Data excerpts
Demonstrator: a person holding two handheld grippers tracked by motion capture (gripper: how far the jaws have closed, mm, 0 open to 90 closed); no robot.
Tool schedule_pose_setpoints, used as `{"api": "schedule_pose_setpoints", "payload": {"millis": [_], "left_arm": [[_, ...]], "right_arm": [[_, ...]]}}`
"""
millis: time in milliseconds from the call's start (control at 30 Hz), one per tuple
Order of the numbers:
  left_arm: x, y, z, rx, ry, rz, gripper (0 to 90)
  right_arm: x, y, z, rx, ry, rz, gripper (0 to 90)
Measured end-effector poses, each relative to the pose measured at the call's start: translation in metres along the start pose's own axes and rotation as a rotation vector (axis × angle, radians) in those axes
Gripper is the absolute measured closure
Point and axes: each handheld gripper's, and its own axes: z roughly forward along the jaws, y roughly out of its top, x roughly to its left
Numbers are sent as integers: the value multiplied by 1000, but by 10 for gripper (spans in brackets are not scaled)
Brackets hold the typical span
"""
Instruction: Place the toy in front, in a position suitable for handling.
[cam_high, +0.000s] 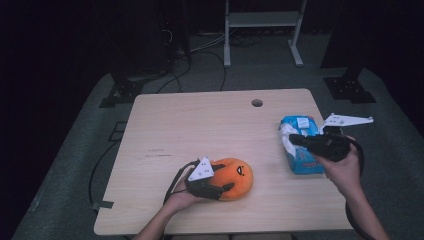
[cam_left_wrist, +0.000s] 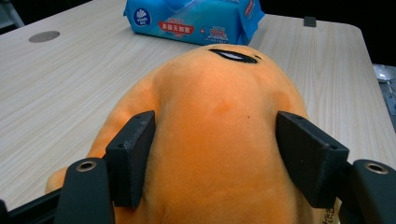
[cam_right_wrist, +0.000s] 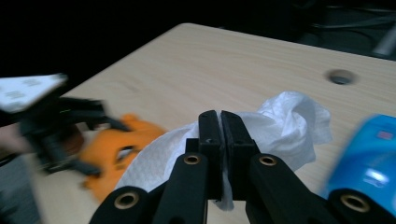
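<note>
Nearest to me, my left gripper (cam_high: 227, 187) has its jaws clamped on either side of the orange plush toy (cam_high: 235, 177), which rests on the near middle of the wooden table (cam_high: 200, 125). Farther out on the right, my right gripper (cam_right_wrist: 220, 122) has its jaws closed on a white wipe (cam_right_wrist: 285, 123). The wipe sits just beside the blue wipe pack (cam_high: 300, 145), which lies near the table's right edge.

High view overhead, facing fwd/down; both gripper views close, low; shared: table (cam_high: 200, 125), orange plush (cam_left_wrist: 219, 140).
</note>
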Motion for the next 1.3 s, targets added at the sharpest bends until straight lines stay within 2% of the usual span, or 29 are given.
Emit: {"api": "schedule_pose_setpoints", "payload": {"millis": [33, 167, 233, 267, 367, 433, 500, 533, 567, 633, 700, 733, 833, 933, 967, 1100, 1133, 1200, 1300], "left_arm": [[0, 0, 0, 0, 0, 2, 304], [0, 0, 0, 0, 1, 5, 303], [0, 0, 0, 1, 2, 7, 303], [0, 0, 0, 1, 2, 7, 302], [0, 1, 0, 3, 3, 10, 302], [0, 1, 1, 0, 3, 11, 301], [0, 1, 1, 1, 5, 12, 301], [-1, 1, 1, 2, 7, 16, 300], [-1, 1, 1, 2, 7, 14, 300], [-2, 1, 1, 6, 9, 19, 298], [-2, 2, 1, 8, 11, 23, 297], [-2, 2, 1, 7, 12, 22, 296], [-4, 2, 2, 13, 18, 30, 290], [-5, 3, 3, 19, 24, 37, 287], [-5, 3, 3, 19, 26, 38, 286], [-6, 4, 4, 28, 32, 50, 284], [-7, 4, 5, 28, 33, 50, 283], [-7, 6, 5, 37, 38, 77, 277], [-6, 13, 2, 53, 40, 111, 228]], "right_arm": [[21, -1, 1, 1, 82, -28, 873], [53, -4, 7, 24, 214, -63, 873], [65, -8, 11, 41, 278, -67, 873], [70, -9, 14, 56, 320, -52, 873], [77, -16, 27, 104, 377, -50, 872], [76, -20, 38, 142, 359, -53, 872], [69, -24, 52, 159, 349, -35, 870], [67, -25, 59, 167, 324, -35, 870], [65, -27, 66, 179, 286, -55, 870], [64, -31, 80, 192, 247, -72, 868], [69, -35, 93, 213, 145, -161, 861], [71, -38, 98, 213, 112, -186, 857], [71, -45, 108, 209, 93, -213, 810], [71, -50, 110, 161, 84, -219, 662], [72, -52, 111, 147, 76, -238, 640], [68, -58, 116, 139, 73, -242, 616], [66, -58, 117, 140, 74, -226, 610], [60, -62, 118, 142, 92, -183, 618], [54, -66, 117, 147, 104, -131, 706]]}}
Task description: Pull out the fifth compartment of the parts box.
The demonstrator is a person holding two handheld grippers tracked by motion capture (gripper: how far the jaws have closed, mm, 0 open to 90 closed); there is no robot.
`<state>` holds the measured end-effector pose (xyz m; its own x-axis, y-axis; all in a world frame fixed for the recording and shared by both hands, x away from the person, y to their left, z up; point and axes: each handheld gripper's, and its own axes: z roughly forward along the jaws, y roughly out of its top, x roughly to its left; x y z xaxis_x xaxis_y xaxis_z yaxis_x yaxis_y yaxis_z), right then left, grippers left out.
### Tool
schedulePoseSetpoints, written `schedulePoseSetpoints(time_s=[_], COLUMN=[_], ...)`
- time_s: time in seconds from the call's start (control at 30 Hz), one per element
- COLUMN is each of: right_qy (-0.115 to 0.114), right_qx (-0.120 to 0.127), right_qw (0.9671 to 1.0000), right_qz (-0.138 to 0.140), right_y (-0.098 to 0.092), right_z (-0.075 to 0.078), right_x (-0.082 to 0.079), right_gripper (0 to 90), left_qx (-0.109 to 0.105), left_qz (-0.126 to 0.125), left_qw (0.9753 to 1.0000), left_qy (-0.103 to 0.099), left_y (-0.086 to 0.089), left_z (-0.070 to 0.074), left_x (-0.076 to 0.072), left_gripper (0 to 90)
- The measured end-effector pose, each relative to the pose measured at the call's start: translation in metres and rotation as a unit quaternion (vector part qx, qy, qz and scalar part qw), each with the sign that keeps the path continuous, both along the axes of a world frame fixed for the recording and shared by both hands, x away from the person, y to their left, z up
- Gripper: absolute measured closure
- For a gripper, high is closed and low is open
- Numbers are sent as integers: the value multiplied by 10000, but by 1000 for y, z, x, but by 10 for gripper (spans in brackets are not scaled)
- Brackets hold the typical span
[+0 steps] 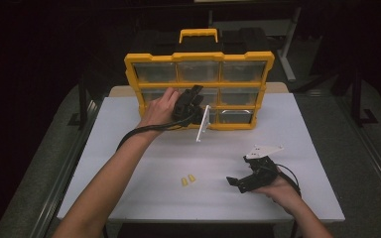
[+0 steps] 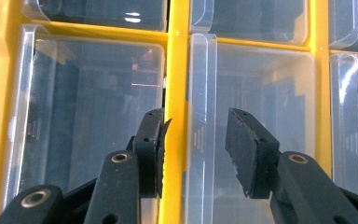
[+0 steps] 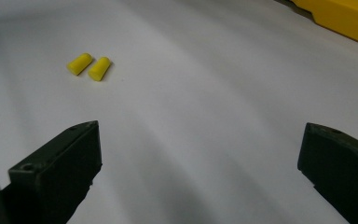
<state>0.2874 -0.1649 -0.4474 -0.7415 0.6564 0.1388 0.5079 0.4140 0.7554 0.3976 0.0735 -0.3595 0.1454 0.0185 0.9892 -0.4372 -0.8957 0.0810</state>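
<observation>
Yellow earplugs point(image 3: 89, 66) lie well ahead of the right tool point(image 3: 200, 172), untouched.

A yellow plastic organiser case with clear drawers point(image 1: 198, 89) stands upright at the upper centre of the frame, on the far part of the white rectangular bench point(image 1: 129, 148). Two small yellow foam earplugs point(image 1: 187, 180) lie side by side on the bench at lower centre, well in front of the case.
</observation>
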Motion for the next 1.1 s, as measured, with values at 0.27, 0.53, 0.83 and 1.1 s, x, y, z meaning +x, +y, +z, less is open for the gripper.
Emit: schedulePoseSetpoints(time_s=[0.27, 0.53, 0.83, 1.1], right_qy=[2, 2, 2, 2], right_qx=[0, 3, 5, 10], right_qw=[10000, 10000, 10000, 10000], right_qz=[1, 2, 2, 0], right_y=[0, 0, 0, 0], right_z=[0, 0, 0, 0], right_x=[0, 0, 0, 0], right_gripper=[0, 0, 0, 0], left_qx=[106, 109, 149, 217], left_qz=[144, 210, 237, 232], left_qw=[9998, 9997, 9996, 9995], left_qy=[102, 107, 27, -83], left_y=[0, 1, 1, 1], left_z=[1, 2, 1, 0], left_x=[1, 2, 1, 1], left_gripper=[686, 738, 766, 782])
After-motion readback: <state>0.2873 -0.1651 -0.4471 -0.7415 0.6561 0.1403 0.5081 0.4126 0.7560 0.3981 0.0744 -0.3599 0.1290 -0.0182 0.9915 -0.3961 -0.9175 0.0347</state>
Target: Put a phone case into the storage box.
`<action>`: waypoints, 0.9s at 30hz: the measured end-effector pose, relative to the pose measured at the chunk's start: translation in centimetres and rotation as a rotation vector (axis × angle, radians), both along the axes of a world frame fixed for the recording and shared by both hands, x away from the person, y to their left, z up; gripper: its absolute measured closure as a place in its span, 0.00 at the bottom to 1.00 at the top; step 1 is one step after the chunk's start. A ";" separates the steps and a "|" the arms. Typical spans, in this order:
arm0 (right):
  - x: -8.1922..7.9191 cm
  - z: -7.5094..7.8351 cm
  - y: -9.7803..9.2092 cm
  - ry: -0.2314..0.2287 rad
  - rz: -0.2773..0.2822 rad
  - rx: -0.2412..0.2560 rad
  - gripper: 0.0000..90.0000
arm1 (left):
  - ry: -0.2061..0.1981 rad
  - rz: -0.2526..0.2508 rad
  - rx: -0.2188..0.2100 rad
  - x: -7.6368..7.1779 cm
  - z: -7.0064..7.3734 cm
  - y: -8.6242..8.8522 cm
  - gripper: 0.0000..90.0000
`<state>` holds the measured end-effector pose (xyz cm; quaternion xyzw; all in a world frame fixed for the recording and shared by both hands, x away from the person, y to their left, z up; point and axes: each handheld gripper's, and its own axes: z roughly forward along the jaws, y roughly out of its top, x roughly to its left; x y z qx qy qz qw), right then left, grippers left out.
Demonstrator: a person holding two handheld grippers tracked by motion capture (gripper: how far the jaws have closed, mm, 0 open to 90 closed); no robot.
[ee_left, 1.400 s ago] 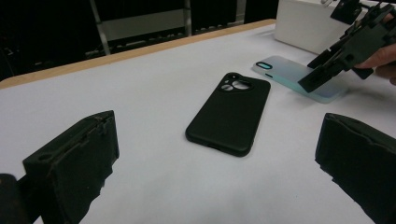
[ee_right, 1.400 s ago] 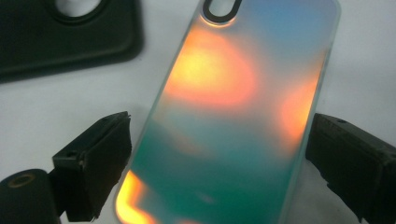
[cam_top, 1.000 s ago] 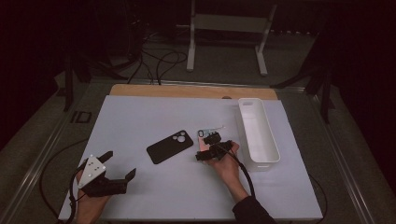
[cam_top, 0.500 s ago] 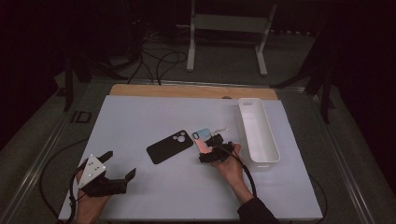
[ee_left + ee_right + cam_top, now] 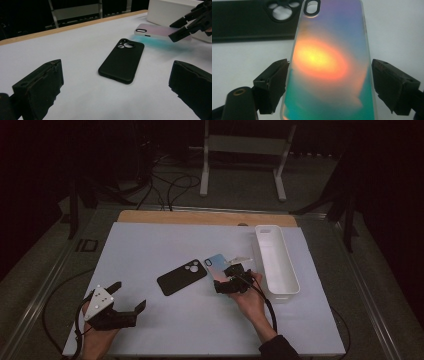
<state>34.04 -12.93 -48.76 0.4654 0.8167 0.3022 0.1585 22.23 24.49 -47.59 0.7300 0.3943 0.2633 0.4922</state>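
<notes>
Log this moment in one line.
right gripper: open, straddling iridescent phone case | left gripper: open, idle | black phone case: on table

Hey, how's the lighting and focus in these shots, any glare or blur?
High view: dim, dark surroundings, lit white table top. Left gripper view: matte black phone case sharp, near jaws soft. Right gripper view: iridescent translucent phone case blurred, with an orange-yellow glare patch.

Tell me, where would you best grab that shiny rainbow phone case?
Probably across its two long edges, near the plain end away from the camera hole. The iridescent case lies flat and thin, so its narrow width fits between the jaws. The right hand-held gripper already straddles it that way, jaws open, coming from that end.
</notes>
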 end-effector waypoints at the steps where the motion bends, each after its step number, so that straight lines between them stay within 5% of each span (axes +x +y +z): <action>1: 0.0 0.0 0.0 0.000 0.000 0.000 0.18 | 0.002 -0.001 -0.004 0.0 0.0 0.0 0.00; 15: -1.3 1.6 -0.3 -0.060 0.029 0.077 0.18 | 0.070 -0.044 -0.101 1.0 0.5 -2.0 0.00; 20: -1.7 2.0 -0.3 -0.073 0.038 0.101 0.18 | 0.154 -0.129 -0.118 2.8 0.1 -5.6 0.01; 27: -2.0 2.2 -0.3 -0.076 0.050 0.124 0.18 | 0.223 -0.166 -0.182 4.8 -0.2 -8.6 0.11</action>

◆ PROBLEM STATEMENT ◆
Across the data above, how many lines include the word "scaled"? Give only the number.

◆ SOLVED PROBLEM ◆
2